Aber das war es noch nicht, denn auf der Seite 298 kommt dann die folgende Überschrift daher: "Eine andere Meinung", von dem Volkswirt Peter Bofinger aus Würzburg. Hier zwei seiner Gegenargumente zur Mehrheitsmeinung des Sachverständigenrates:
- Die von Bofinger zitierten Berechnungen zeigen: Deutschland würde mit einem Mindestlohn von 8,50 Euro keinesfalls auf einem internationalen Spitzenplatz liegen würde. Die aus der Verdienststrukturerhebung abgeleitete Relation von Mindestlohn zu Medianlohn ergibt für Deutschland vielmehr einen Platz im internationalen Mittelfeld.
- Das entscheidende Argument für Bofinger: Für die „große Gefahr“ negativer Beschäftigungseffekte eines Mindestlohns wird von der Mehrheit der Ratsmitglieder keine überzeugende empirische Evidenz vorgelegt. »In der Tat lassen sich in der Literatur sehr viele Studien finden, die zu dem eindeutigen Ergebnis kommen, dass von Mindestlöhnen keine signifikanten negativen Auswirkungen auf die Beschäftigung zu erwarten sind«, so Bofinger.

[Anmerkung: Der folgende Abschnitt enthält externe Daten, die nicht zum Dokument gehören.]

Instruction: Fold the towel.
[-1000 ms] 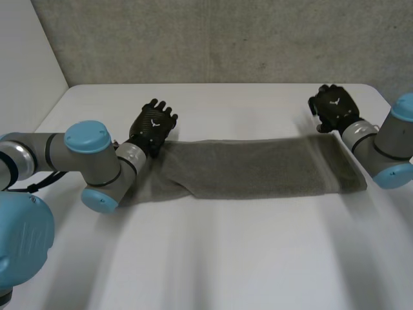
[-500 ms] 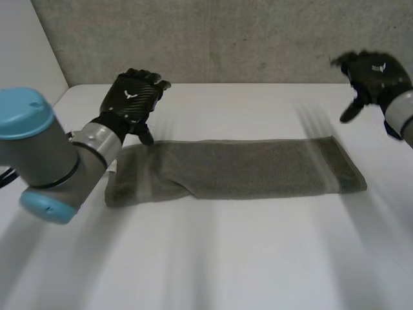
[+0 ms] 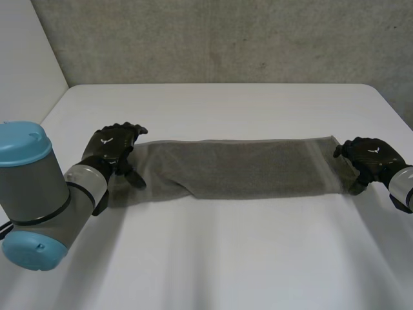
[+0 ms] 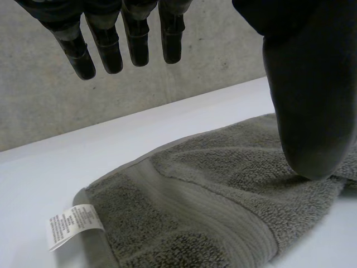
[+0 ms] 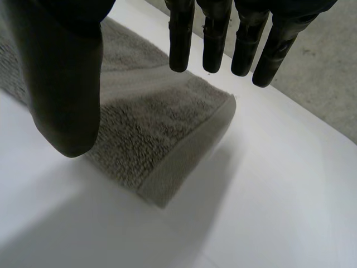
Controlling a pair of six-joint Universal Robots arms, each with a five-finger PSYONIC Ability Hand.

Nach Hinweisen auf die Forschungslage kommt er zu dem Befund: Es »gibt also keine uneindeutige, sondern vielmehr eine eindeutige Evidenz, dass von Mindestlöhnen, wenn sie angemessen ausgestaltet sind, keine signifikanten Beschäftigungsverluste ausgehen.«
Für die wichtige abweichende Meinung wird dann der Platz fehlen. Und außerdem ist das ja auch irgendwie komplizierter als wenn man sagen kann "die" Wirtschaftsweisen oder "die" Wirtschaftsforschungsinstitute oder "die" Experten. Es ist aber wie in der Medizin. Nicht selten sind Zweit- oder Drittmeinungen gehaltvoller.